Though statistical tricks and anecdotal accounts may sometimes succeed in swaying the court of public opinion, the Supreme Court ruled in Wal-Mart v. Dukes that those tactics fall well short of proving that women suffer systemic discrimination in the workplace. In a 5-4 decision, the Court ruled that case the could not proceed because the 1.5 million current and former Wal-Mart employees suing the company for alleged sex discrimination could not legally constitute a “class.” It’s a good thing, too. The Court affirmed that the mere allegation of sex discrimination against an employer is not enough to dispense with federal court rules and procedures for bringing forth class action lawsuits. Lowering the bar for class action suits undermines the rule of law in our already over-lawyered and litigious society. All Americans, whether male or female, employee or employer, deserve due process. It’s precisely that equality of due process that protects women.


Requirements for bringing a class action suit


To preserve the rights of all parties to the litigation, the Federal Rules of Civil Procedure contain specific requirements for plaintiffs who wish to represent a large class of people. Plaintiffs must first show four things: a large number of people belong in the class; they all share a common legal complaint against the defendant; the claims made by the representative plaintiffs are typical of the people in the class they seek to represent; and, that the plaintiffs (and their attorneys) will protect the interests of the other class members.

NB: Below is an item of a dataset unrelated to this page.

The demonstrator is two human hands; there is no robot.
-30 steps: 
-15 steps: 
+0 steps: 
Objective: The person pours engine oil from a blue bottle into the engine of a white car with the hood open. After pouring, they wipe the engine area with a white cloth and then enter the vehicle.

Once this first hurdle is met, the second test relates to the specific type of class action suit, which determines the type of relief the plaintiffs are entitled to seek. This second test also determines whether the court mandates that all potential class members join the suit or whether class members will be allowed to opt out of the proceedings and preserve their individual rights to bring a suit.

In Wal-Mart v. Dukes, three plaintiffs sought to represent 1.5 million current and former female Wal-Mart employees in one of the largest ever class action lawsuits. They alleged that the decisions made by their local supervisors regarding pay and promotions reflected a company policy to discriminate against women, and they sought to mandate that all potential class members join their particular lawsuit.

Wal-Mart’s corporate policies, like every other major company in America, explicitly prohibit discrimination, penalize employees who violate their antidiscrimination rules, and encourage diversity among its employees. Instead of a top-down business model, Wal-Mart gives individual store managers discretion in making salary and promotion decisions for each employee.


Weak evidence of broad corporate bias


Discrimination lawsuits are generally fact and situation specific, and the plaintiffs in this case had no evidence that it was Wal-Mart’s policy to encourage store managers to discriminate against women employees. The only “proof” plaintiffs could offer of a broad scheme of discrimination consisted of a sociological study, a statistical analysis, and anecdotes.


The sociological study concluded that Wal-Mart’s “strong corporate culture” makes it “vulnerable” to “gender bias.”

The statistical analysis compared, among other things, the number of women promoted to management with the percentage of women working in hourly positions. It concluded, “that there are statistically significant disparities between men and women at Wal-Mart…[that] can be explained only by gender discrimination.”


The anecdotes were from approximately 0.008 percent of class members relating their experience in 7 percent of Wal-Mart’s stores. Betty Dukes, Edith Arana, and Christine Kwapnoski, for example, offered alleged accounts of firings, demotions, and comments they claimed were motivated by sex and race discrimination.

But the plaintiffs sought to represent millions of women, all holding different positions, working in different departments, under different managers, in different stores, located in different cities and states.

Justice Scalia, writing for the majority, found the evidence offered by the plaintiffs insufficient, and said that the plaintiffs “wish to sue about literally millions of employment decisions at once.” The Supreme Court found that the lower courts were wrong to allow the case to proceed as a class action and dismissed the lawsuit.


Ruling protects women and all Americans


The Court’s ruling, of course, does not prevent women from alleging employment discrimination by Wal-Mart stores or supervisors. They must simply offer evidence of specific discriminatory practices so that each case can be decided on its merits. That is the burden of any plaintiff, and courts shouldn’t open the floodgates to broad litigation just because the plaintiffs are women.

Loosening the rules to make it easy to bring a class action discrimination suit could actually jeopardize the system that holds everyone equal in eyes of the law. By maintaining the requirement that plaintiffs in a class action share a common and specific complaint, the Court will help prevent abuses of the legal system, something that women – and all Americans -should applaud.

Anna Rittgers is a Virginia attorney and senior fellow at the Independent Women’s Forum.